Will technology be our salvation as some believe or is there something else required? Will the elephant and the rhino survive the slaughter caused by China? Will humankind somehow stop doing the expected and rediscover a new self-confidence?

Saturday, August 02, 2014

The petabyte children

Chris Anderson the former editor of Wired Magazine, several years ago, published an article entitled The End of Theory: The Data Deluge Makes the Scientific Method Obsolete. He believed that the age of “big” data would be “the end of science as we know it.”

We've had kilobytes, megabytes and terabytes, in other words, floppy disks, hard disks and disk arrays. In the Petabyte Age the “stuff” is stored in the cloud. Knowledge now begins with massive amounts of data. And can we deny in 2014 that those under thirty years of age are not constantly gazing into the virtual cloud?

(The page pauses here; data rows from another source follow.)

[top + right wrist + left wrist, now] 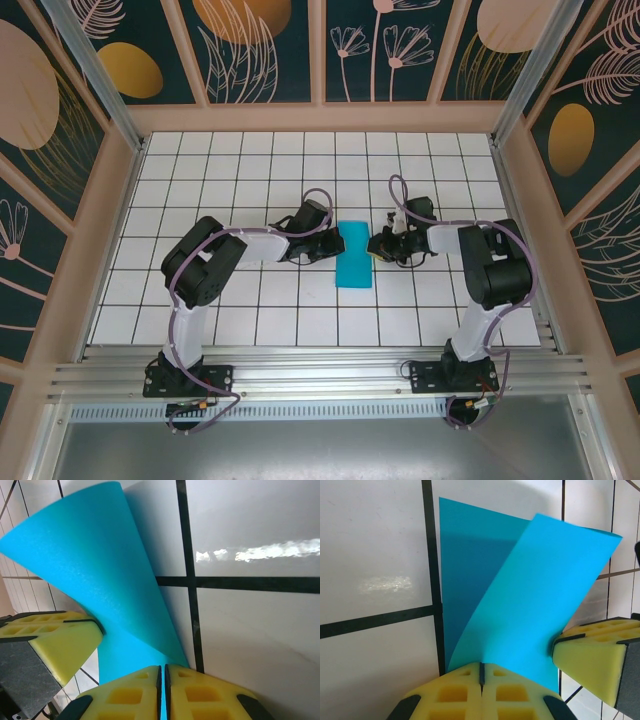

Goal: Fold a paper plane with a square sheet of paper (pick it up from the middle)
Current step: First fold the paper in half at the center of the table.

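The square sheet of paper (pixel 352 255) was plain teal-blue. In the left wrist view its raised flap read as a brighter cyan and the layer beneath as a deeper blue. The worktop (pixel 250 320) was glossy white, ruled with a black grid. The left tool (pixel 481 672) and the right tool (pixel 162 672) both had yellow foam pads (pixel 455 695) with black inserts, and a sliver of teal showed in the right tool's seam. The arms (pixel 205 265) were black with white sections and lilac cables (pixel 178 330). The walls (pixel 90 60) were dark teal, patterned with orange and peach ovals and pale pink line-drawn leaves and flowers, and framed in peach-toned strips (pixel 317 50). The rail (pixel 320 372) was silver
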### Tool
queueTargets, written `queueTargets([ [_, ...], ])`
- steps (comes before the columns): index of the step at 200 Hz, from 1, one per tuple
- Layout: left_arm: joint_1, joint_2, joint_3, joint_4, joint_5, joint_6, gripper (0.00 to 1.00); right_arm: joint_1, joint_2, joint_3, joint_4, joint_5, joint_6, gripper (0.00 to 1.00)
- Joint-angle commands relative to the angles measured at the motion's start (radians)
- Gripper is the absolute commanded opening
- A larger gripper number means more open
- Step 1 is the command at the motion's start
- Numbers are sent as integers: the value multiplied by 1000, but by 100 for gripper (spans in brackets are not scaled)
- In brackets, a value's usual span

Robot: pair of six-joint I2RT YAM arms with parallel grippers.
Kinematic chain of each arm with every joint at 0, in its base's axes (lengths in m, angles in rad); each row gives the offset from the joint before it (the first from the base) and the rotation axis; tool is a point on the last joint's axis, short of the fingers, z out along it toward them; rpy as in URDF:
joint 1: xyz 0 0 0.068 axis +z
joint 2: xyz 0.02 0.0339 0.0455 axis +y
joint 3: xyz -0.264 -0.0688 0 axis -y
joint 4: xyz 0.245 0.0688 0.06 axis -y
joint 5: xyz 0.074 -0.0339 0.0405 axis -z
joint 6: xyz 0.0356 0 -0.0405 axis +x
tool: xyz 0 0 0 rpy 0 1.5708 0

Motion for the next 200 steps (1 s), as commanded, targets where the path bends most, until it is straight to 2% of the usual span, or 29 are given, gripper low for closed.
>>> queueTargets([
  [1, -4, 42, -20, -142, -37, 29, 0, -9, -46, 48, -41, -8, -22, 15],
  [56, -5, 50, -20, -133, -26, 26, 0, -12, 67, 124, -6, -52, -10, 15],
  [84, -5, 47, -23, -133, -28, 24, 0, -12, 117, 146, -46, 30, -14, 15],
  [106, -5, 46, -27, -133, -29, 26, 0, -13, 128, 145, -58, 60, -17, 15],
  [156, -4, 43, -30, -138, -35, 33, 0, -19, 81, 233, -95, 4, -20, 16],
  [200, -4, 44, -31, -136, -31, 34, 0, -19, 146, 282, -109, 8, -17, 16],
])
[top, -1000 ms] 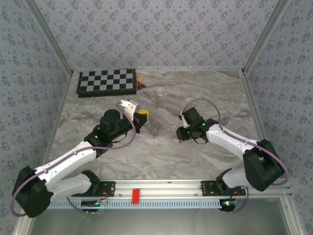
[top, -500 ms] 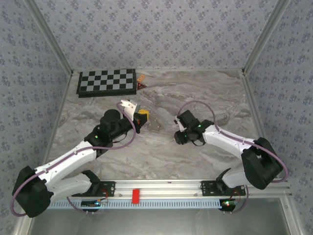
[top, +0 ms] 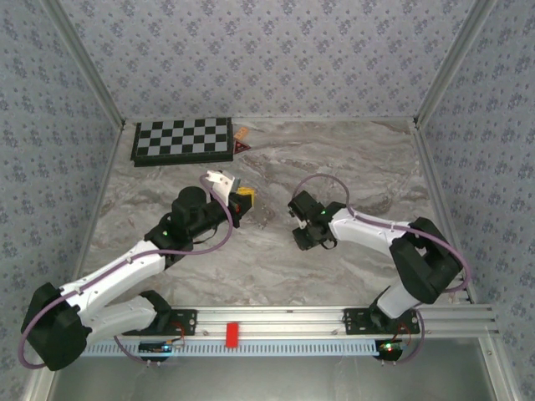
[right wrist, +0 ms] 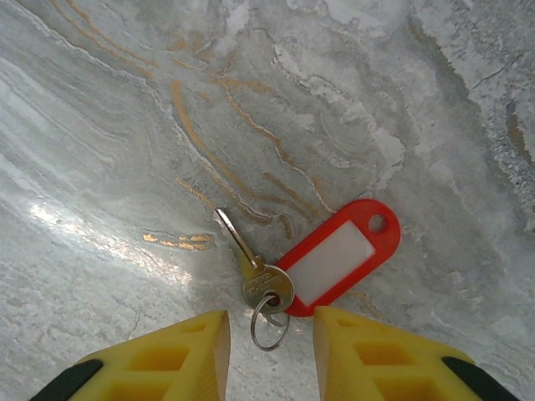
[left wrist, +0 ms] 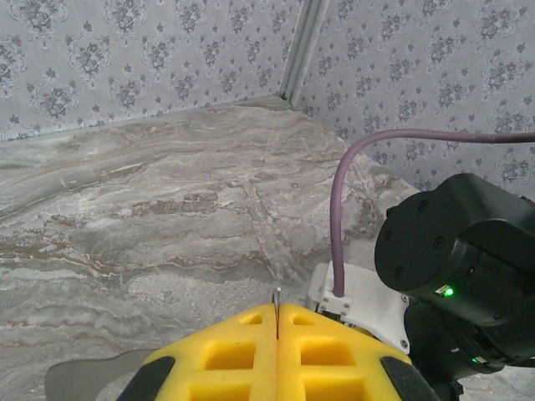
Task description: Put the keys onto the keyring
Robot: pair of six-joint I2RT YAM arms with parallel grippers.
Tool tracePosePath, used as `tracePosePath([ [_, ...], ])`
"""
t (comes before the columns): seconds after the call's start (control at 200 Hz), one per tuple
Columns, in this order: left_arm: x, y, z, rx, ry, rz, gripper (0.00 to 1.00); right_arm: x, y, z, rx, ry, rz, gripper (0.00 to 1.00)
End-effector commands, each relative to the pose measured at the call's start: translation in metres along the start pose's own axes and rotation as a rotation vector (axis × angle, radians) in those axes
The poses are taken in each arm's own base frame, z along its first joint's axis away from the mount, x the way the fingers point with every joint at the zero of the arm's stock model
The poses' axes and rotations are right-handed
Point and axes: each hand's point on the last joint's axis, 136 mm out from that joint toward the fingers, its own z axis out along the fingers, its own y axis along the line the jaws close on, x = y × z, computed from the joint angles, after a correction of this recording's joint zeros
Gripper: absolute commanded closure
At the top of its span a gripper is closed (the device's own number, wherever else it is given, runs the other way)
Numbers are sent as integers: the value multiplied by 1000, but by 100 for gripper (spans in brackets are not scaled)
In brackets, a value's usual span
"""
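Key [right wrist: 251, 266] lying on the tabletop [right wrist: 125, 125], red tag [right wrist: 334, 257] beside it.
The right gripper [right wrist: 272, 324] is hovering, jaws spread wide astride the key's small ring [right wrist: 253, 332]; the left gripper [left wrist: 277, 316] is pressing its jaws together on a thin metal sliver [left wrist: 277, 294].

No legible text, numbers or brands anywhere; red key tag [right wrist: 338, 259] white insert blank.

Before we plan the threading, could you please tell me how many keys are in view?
1. The key lies on the marble table just ahead of the open right gripper, beside a red tag. Others could lie hidden.
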Motion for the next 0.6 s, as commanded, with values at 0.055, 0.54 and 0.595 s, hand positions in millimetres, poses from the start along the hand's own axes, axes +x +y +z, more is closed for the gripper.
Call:
tracePosePath([
  [0.055,-20,-7,-5,12,-63,25,100,4,1,1,20,34,-11,69],
  [0.54,-20,-8,-6,13,-63,25,100,7,-4,9,60,42,12,76],
  [0.595,-20,-7,-6,12,-63,26,100,7,-4,9,61,43,8,76],
])
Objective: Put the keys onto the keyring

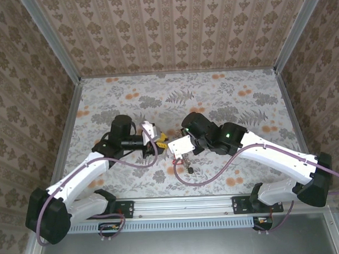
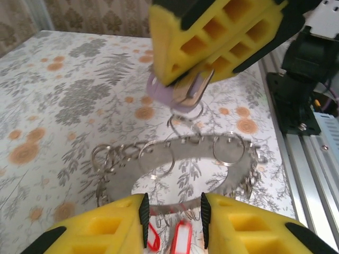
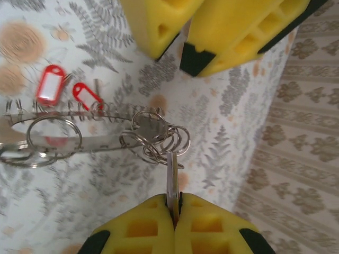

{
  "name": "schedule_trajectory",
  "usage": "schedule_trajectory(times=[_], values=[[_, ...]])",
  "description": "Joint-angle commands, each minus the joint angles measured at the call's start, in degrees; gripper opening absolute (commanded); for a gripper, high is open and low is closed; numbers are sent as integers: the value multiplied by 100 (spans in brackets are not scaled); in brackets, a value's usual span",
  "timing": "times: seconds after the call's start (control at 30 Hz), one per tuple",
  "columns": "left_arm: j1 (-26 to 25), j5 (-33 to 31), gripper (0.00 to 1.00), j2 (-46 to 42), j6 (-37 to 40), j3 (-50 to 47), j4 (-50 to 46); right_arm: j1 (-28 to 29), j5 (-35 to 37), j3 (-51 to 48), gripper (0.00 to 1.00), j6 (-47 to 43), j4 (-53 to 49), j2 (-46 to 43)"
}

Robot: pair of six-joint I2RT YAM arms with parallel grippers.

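The keyring (image 2: 119, 182), a flat grey ring with small split rings along its rim, hangs level above the flowered table. My left gripper (image 2: 174, 211) is shut on its near rim, which runs from pad to pad. Two red-tagged keys (image 2: 181, 238) dangle below that rim and are also seen past the ring (image 3: 50, 84). My right gripper (image 3: 175, 203) is shut on a key with a lilac head (image 2: 159, 92). Its thin blade (image 3: 172, 174) reaches into a bunch of split rings (image 3: 159, 138) at the ring's edge (image 3: 100, 140). The two grippers meet mid-table (image 1: 167, 145).
A small black-headed thing (image 1: 190, 170) lies on the table just below the right gripper. The aluminium rail (image 1: 183, 204) and the arm bases run along the near edge. Patterned walls (image 1: 171, 26) close in the back and both sides.
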Motion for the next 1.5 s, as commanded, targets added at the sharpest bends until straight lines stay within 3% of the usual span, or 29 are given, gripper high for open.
schedule_trajectory(times=[0.0,0.13,0.3,0.47,0.67,1.13,1.27,1.47], values=[[283,114,35,-322,-643,-218,466,44,565,-49,0,-885,580,-67],[606,-69,37,-646,-1009,-409,620,-13,392,-165,0,-1404,888,-192],[1034,-787,42,-1093,-1420,-574,411,-162,74,7,0,-1602,990,-232],[1329,-1878,54,-1503,-1702,-573,-209,-437,-715,401,0,-1152,619,-246],[1658,-2189,57,-1626,-1773,-584,-602,-618,-1273,554,0,-688,553,-189],[2131,-2186,58,-1723,-1936,-805,-515,-854,-1924,641,0,-106,667,-116],[2140,-1774,57,-1723,-1777,-805,-470,-877,-2084,701,0,5,661,-81],[2136,-534,56,-1830,-1323,-774,-175,-872,-2313,790,0,345,647,-47]])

Anderson said back in 2008 that data will be viewed mathematically first and a context for it established later. Correlations are the future young man. Causal analysis be damned! He ended his article by asking, “What can science learn from Google?”

Predicting the future

Regarding the future, I think a major challenge of the 21st century is acquiring a better understanding of the brain—and the mind, if any future is to become a reality. In the spirit of speculating I shall shamelessly promote my own ebook novel A Genetic Abnormality, which will be coming out on September 1, 2014. For more information go to

The modern scientific process began in the 17th century, and viewed against the thousands of years of human existence, science developed only yesterday. It's also “difficult” in that it goes against how we humans traditionally think.

If scientific thinking can be called analytic and objective, traditional thinking is more subjective and
associative, associative meaning we humans can see causal relationships between actions and events and sometimes indulge in quasi-magical thinking. Of course, at the same time, we appear to be the only species that can meditate on ourselves in ways other animals cannot.

The history of science has focused on ideas rather than methods. Theories are constructed based on observations and measurement of natural phenomena. It is a world of both inductive and deductive reasoning and creating hypotheses requiring testing, and in the best case can be repeated and replicated. Science likely has a lot more to teach all of us. The question still is what can Google learn from science?